The range of public services requiring the Public Services Card (PSC) is growing.
Despite mounting concern over the roll-out of the scheme, a number of Government minsters are refusing to answer questions about what exactly it will be needed for.
They have also failed to provide assurance to those who fear their personal information is at risk.
Civil liberty campaigners and legal experts raised questions about the legal basis on which the card is being made mandatory for certain state services.
Now it has been confirmed that the PSC will be required to check an applicant's eligibility for the new dental and optical benefits Mr Varadkar secured as social protection minister in last year's Budget.
From October, millions of people covered by PRSI will be entitled to apply for these treatment benefits, including an annual tooth polish and free spectacles.
The Department of Social Protection last night confirmed people will be required to have a PSC to check their eligibility for the benefits online.
The same department is strictly enforcing a requirement for people claiming payments, such as the state pension, to have the cards. But it is allowing some leeway with the new treatment benefits.
Dentists and opticians will still be permitted to check the patient's eligibility if they don't have a card.
In a further complication, it's been confirmed that all passport applicants in the Republic will need a PSC, however, there are "no plans" for this requirement for those from Northern Ireland or overseas.
Liam Herrick, of the Irish Council for Civil Liberties (ICCL), said it is concerned the PSC will "morph" into a national ID card.
He raised fears that such cards bring the potential to compromise individuals' privacy and the security of their personal information.

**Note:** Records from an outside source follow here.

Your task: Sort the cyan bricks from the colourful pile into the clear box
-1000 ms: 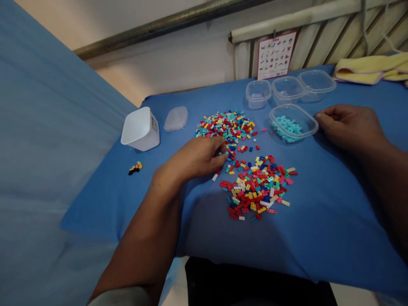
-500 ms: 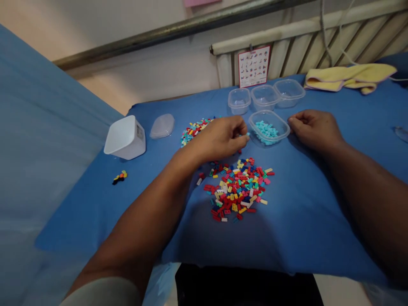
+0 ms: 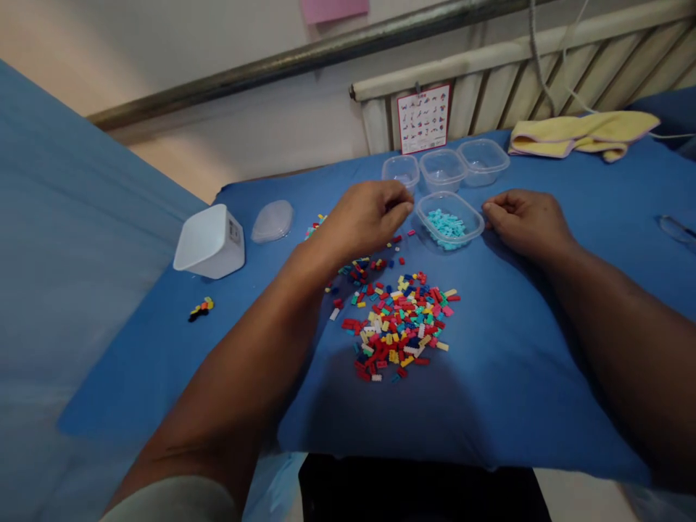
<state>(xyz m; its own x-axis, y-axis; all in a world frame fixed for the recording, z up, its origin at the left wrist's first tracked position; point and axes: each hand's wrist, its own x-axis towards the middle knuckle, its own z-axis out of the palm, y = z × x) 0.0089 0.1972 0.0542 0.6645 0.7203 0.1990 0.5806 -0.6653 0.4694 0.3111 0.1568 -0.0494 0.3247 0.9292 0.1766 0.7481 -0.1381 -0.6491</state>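
Observation:
A clear plastic container holds a heap of small light-blue toy bricks. My left hand is at its left side, thumb and forefinger pinched together; what is between them, if anything, is hidden. At the container's right rim, my right hand has its fingers curled, with the tips against the rim. A pile of mixed-colour bricks lies in front of the container. Another group of bricks is partly covered by my left hand and forearm, with loose pieces scattered between.
Three more clear containers stand in a row behind. To the left are a white tub, a clear lid and a small cluster of black, yellow and orange pieces. A yellow cloth lies at the back right, below the radiator.
My left hand has moved slightly back and left. A light-blue brick seen at its fingertips earlier no longer shows there. My right hand stays at the container's rim; the whole view has shifted a little.

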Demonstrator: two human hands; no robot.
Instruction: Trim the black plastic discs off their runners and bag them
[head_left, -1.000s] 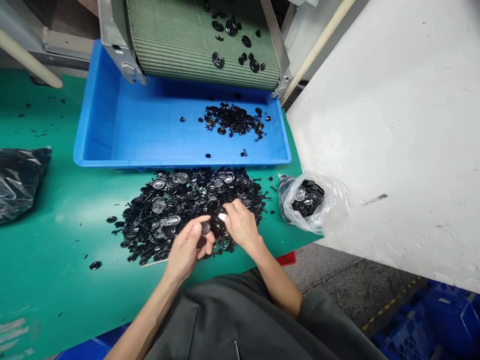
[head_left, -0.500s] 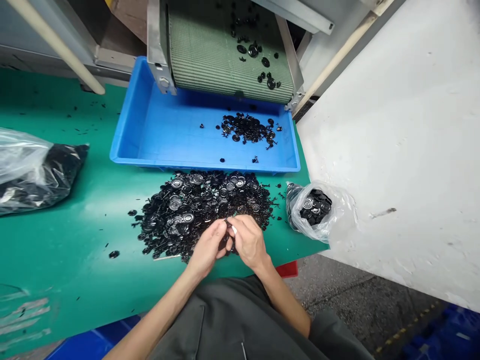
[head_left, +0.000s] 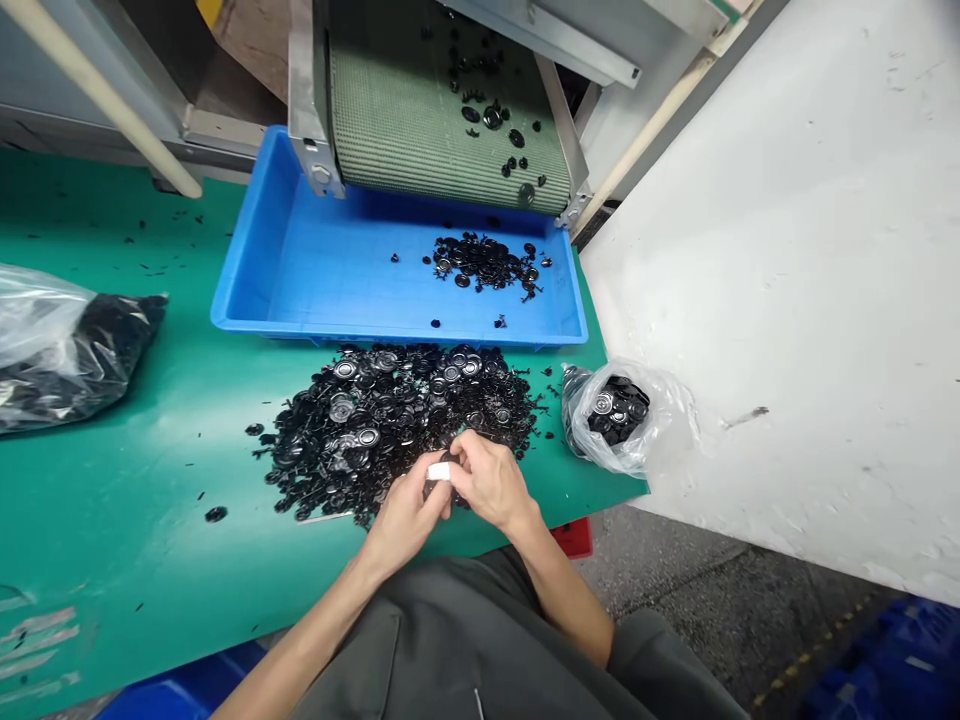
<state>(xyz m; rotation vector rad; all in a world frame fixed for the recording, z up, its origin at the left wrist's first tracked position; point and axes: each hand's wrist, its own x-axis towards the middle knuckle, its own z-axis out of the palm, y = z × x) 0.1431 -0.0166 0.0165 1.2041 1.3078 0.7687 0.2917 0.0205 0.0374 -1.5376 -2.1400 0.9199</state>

Trinity College law professor Dr Eoin O'Dell claimed the introduction of the PSC is happening "by stealth".
He argued on RTÉ Radio that the legislation doesn't allow for the PSC to be demanded by State agencies as the only means of ID.
Social Democrats TD Catherine Murphy also had concerns over the legal basis of the PSCs.
She said there should be a public debate about the cards.
Ms Murphy added: "There has to be acceptance of these things, not beating people over the head."
The Department of Public Expenditure insisted the Government is satisfied with the security of the system in protecting the data.
It also said it was content the legal basis exists to underpin the card's use by the Department of Social Protection.
However, neither minister Paschal Donohoe nor Regina Doherty made themselves available for interview on the matter.
Health Minister Simon Harris defended the card insisting it's roll-out has been "quite successful".
He argued that it protects citizens and the State from "anyone wrongly claiming something funded by the taxpayer".
He said he doesn't think "people should have any reason to fear it" and denied the PSC is a national ID card, pointing out citizens are not required by law to carry it and Gardaí can't demand that it's produced.
The controversy over the PSC blew up last week when it emerged that a woman in her 70s, who refused to register for the card, had her pension cut off.